Your task: Write out all of the data exactly as it appears.

┏━━

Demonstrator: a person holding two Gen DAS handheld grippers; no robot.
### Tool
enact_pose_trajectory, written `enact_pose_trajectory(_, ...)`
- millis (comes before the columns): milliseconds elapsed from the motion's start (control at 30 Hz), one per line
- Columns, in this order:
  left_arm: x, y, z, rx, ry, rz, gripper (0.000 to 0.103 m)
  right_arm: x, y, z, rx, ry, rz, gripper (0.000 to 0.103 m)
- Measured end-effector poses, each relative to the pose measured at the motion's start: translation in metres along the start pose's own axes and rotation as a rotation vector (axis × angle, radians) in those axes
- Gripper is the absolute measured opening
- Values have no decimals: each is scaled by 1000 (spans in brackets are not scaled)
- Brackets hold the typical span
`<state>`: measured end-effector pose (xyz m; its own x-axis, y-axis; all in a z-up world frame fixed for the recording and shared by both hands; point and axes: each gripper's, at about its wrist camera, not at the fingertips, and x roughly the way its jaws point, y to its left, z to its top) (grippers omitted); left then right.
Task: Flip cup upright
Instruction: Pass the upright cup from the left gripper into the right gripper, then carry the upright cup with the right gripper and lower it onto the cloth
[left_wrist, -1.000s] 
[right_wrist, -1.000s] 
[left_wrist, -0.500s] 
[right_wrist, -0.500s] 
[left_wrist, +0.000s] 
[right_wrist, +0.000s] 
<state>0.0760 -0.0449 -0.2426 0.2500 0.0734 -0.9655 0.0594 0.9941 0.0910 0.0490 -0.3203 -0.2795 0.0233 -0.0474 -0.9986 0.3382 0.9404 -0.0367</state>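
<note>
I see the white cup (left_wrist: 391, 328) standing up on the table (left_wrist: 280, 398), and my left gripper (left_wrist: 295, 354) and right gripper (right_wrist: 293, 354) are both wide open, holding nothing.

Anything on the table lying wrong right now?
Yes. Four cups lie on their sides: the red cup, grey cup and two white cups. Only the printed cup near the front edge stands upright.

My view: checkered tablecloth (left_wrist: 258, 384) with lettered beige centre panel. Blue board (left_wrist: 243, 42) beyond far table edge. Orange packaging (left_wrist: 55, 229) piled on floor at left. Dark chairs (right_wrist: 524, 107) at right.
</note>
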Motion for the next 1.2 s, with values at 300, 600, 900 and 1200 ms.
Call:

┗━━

Written answer:
Demonstrator: a person holding two Gen DAS handheld grippers; no robot.
### Tool
enact_pose_trajectory, written `enact_pose_trajectory(_, ...)`
- millis (comes before the columns): milliseconds elapsed from the motion's start (control at 30 Hz), one per line
- Columns, in this order:
  left_arm: x, y, z, rx, ry, rz, gripper (0.000 to 0.103 m)
  right_arm: x, y, z, rx, ry, rz, gripper (0.000 to 0.103 m)
- Measured end-effector poses, each relative to the pose measured at the motion's start: translation in metres along the start pose's own axes and rotation as a rotation vector (axis × angle, radians) in those axes
- Gripper is the absolute measured opening
- Values have no decimals: each is scaled by 1000 (spans in brackets are not scaled)
- Brackets hold the typical span
`<state>`: measured end-effector pose (xyz m; its own x-axis, y-axis; all in a z-up world frame fixed for the recording and shared by both hands; point and axes: each gripper's, at about its wrist camera, not at the fingertips, and x roughly the way its jaws point, y to its left, z to its top) (grippers omitted); left then right.
Task: Flip cup upright
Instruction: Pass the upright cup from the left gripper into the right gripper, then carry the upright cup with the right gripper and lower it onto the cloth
[left_wrist, -1.000s] 
[right_wrist, -1.000s] 
[left_wrist, -0.500s] 
[right_wrist, -0.500s] 
[left_wrist, +0.000s] 
[right_wrist, +0.000s] 
<state>0.0760 -0.0449 -0.2426 0.2500 0.0734 -0.9655 0.0594 0.9941 0.0910 0.0490 -0.3203 -0.2795 0.0233 -0.0474 -0.9986 0.3382 0.9404 -0.0367</state>
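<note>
I see the white cup (left_wrist: 391, 328) standing up on the table (left_wrist: 280, 398), and my left gripper (left_wrist: 295, 354) and right gripper (right_wrist: 293, 354) are both wide open, holding nothing.

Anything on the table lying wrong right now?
Yes. Four cups lie on their sides: the red cup, grey cup and two white cups. Only the printed cup near the front edge stands upright.

My view: checkered tablecloth (left_wrist: 258, 384) with lettered beige centre panel. Blue board (left_wrist: 243, 42) beyond far table edge. Orange packaging (left_wrist: 55, 229) piled on floor at left. Dark chairs (right_wrist: 524, 107) at right.
</note>
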Motion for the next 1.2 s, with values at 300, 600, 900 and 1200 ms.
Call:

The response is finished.